Home-manager is used in a standalone way, and because of opt-in persistence is
activated on every boot with `loginShellInit`.

## How to bootstrap

All you need is nix (any version). Run:
```
nix-shell
```

If you already have nix 2.4+, git, and have already enabled `flakes` and
`nix-command`, you can also use the non-legacy command:
```
nix develop
```

`nixos-rebuild --flake .` To build system configurations

`home-manager --flake .` To build user configurations

`nix build` (or shell or run) To build and use packages

`sops` To manage secrets

## Secrets

For deployment secrets (such as user passwords and server service secrets), I'm
using the awesome [`sops-nix`](https://github.com/Mic92/sops-nix). All secrets
are encrypted with my personal PGP key (stored on a YubiKey), as well as the
relevant systems's SSH host keys.

On my desktop and laptop, I use `pass` for managing passwords, which are
encrypted using (you bet) my PGP key.
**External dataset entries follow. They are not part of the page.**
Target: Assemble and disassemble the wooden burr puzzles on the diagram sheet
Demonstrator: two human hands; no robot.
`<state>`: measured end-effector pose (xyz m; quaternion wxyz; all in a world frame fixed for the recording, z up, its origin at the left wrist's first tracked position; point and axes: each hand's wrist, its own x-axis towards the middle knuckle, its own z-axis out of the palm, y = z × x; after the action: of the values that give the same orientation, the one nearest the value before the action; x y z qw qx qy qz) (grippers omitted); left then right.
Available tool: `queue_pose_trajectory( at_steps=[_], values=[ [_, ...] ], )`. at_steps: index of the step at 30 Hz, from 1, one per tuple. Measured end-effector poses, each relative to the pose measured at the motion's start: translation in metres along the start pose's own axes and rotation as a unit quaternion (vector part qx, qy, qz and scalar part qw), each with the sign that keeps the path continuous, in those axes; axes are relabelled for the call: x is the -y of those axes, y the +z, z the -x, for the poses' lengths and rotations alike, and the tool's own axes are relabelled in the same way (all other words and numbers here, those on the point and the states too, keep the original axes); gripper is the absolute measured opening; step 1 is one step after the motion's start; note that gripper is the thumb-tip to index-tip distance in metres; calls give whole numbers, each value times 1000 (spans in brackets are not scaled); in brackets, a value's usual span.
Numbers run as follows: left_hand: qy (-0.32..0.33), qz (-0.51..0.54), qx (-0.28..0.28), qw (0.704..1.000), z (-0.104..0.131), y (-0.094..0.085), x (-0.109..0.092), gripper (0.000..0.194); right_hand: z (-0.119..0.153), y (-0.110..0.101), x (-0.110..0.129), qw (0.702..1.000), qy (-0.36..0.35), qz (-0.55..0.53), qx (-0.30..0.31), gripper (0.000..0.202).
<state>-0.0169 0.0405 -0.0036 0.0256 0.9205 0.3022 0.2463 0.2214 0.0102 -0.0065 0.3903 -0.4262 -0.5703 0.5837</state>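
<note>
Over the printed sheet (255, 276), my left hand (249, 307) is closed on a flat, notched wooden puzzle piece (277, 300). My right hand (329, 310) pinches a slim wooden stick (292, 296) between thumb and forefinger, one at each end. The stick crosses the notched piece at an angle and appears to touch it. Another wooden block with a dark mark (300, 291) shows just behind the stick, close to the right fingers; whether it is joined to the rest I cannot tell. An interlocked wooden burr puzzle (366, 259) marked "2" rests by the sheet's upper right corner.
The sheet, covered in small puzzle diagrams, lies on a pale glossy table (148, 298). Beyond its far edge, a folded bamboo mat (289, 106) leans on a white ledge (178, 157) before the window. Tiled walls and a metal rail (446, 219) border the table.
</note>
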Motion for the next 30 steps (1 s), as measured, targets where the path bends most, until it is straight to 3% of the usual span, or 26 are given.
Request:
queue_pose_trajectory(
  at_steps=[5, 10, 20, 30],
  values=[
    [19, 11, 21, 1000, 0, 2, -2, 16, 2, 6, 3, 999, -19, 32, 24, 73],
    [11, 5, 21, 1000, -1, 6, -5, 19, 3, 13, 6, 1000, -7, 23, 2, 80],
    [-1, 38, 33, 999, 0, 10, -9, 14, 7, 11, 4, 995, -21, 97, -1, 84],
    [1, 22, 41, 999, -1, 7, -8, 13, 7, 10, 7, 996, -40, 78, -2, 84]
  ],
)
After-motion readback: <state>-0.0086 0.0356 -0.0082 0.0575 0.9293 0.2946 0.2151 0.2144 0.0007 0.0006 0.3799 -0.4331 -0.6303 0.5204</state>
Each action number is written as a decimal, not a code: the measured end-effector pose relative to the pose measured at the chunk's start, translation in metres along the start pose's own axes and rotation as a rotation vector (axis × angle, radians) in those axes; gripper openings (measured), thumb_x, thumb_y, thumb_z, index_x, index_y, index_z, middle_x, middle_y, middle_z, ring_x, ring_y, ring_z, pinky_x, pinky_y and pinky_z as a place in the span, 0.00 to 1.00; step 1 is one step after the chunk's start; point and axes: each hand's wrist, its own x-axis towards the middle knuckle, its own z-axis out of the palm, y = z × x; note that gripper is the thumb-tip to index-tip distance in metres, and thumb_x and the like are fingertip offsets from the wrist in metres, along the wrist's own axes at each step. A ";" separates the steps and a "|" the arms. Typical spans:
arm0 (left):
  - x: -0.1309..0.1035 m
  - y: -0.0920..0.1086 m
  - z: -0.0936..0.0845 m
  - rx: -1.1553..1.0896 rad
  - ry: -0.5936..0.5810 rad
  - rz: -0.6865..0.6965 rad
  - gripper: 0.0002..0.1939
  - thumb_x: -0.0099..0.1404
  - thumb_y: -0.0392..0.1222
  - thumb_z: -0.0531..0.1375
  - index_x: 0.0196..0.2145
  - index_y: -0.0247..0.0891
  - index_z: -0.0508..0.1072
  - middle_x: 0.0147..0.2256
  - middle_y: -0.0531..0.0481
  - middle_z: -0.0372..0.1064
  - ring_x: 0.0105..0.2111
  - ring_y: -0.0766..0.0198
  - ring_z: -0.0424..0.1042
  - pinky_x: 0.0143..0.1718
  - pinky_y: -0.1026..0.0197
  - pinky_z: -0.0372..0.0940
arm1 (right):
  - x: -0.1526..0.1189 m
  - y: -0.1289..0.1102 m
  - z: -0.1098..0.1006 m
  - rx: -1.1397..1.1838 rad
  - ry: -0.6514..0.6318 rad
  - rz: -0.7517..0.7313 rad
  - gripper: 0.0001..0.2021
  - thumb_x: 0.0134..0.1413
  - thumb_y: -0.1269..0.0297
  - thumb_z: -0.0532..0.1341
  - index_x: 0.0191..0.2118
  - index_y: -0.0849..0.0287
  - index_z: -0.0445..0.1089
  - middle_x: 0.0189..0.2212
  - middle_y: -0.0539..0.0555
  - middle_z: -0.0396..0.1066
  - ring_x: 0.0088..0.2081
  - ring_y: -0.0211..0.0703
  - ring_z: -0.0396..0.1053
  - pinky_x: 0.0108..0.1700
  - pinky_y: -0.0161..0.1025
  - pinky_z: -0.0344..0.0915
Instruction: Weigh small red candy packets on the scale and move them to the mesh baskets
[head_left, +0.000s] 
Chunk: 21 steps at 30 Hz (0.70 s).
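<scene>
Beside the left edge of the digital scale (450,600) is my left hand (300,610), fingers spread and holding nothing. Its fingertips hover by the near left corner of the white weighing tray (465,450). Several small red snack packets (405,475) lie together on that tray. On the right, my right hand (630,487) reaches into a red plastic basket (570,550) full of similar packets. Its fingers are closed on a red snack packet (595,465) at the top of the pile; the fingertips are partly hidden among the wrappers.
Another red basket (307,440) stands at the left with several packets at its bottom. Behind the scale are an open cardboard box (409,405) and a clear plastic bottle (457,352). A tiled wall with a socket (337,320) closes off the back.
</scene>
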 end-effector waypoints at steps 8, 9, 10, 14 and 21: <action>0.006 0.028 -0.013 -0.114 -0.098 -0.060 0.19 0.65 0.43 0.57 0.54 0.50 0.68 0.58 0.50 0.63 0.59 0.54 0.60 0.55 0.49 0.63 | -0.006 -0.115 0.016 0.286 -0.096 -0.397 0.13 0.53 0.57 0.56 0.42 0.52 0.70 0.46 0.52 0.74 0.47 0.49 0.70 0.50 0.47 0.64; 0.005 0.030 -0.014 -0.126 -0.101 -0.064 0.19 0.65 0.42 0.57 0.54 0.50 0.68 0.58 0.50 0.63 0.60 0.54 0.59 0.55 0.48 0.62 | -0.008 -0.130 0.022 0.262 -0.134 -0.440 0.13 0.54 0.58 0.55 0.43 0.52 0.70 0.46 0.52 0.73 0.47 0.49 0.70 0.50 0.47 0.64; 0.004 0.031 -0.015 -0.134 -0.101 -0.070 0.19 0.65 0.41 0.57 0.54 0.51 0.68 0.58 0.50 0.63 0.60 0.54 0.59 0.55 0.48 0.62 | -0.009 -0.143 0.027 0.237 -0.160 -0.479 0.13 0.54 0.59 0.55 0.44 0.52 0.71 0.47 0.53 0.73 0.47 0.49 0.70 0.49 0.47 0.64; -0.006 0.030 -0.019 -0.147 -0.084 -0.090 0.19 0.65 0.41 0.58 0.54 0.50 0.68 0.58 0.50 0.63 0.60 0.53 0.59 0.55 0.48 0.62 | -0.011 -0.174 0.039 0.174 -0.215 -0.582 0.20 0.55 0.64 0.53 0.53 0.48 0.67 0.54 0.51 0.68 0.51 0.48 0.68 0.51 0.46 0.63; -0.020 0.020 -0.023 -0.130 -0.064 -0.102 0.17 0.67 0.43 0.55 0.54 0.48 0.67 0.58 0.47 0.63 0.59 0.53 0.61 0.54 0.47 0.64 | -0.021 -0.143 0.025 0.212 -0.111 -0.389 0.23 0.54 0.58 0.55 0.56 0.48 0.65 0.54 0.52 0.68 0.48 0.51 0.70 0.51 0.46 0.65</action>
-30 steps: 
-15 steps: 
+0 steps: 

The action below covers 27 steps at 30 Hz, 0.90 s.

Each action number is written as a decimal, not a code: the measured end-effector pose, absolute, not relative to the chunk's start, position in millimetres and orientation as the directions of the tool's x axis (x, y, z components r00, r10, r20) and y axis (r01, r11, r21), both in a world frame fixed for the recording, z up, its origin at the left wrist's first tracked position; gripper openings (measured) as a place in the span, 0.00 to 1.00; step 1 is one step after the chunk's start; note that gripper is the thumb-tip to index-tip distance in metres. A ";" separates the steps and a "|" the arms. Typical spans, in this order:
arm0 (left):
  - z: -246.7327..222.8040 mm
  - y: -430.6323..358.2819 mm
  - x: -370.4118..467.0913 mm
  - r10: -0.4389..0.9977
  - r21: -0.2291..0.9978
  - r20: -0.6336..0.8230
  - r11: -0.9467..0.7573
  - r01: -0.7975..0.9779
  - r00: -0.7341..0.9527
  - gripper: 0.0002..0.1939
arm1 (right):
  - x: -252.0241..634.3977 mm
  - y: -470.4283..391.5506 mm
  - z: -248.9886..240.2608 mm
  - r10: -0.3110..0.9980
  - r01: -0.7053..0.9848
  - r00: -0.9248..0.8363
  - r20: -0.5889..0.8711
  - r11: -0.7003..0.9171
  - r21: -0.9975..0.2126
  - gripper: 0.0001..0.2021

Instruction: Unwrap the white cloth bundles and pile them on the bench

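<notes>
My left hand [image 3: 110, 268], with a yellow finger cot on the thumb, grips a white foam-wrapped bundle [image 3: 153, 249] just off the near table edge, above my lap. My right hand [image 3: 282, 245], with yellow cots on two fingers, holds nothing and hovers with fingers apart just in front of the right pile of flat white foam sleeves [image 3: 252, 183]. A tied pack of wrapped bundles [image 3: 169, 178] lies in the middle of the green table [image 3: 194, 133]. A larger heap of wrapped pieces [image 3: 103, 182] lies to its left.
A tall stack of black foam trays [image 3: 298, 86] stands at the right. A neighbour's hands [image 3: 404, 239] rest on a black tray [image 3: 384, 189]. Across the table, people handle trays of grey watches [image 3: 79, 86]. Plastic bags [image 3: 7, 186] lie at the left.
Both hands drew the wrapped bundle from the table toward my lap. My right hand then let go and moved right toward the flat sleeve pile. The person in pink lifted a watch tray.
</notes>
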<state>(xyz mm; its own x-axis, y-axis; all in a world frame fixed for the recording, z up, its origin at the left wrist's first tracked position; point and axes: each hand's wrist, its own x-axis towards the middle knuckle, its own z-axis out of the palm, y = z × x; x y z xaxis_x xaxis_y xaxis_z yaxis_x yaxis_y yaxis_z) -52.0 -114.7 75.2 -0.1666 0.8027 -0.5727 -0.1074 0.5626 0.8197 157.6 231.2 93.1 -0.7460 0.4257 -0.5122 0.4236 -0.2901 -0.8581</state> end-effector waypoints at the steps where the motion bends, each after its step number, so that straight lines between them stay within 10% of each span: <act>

This same key is also used for mail
signing, as well as for SSH'ing around.

## Tooling and applications I use

Most relevant user apps daily drivers:

- hyprland + swayidle + swaylock
- waybar
- neovim
- fish
- alacritty
- qutebrowser
- neomutt + mbsync
- khal + khard + todoman + vdirsyncer
- gpg + pass
- tailscale
- podman
- zathura
- wofi
- bat + fd + rg
- kdeconnect
- sublime-music

Some of the services I host:

- hydra
- navidrome
- deluge
- prometheus
- websites (such as https://m7.rs)
- minecraft
- headscale

Nixy stuff:

- nix-colors
- sops-nix
- impermanence
- home-manager
- deploy-rs
- and NixOS and nix itself, of course :)

Let me know if you have any questions about them :)

## Unixpornish stuff
![fakebusy](https://i.imgur.com/PZ4L7TR.png)
![clean](https://i.imgur.com/T5FjqbZ.jpg)

That's how my hyprland desktop setup look like (as of 2022 July).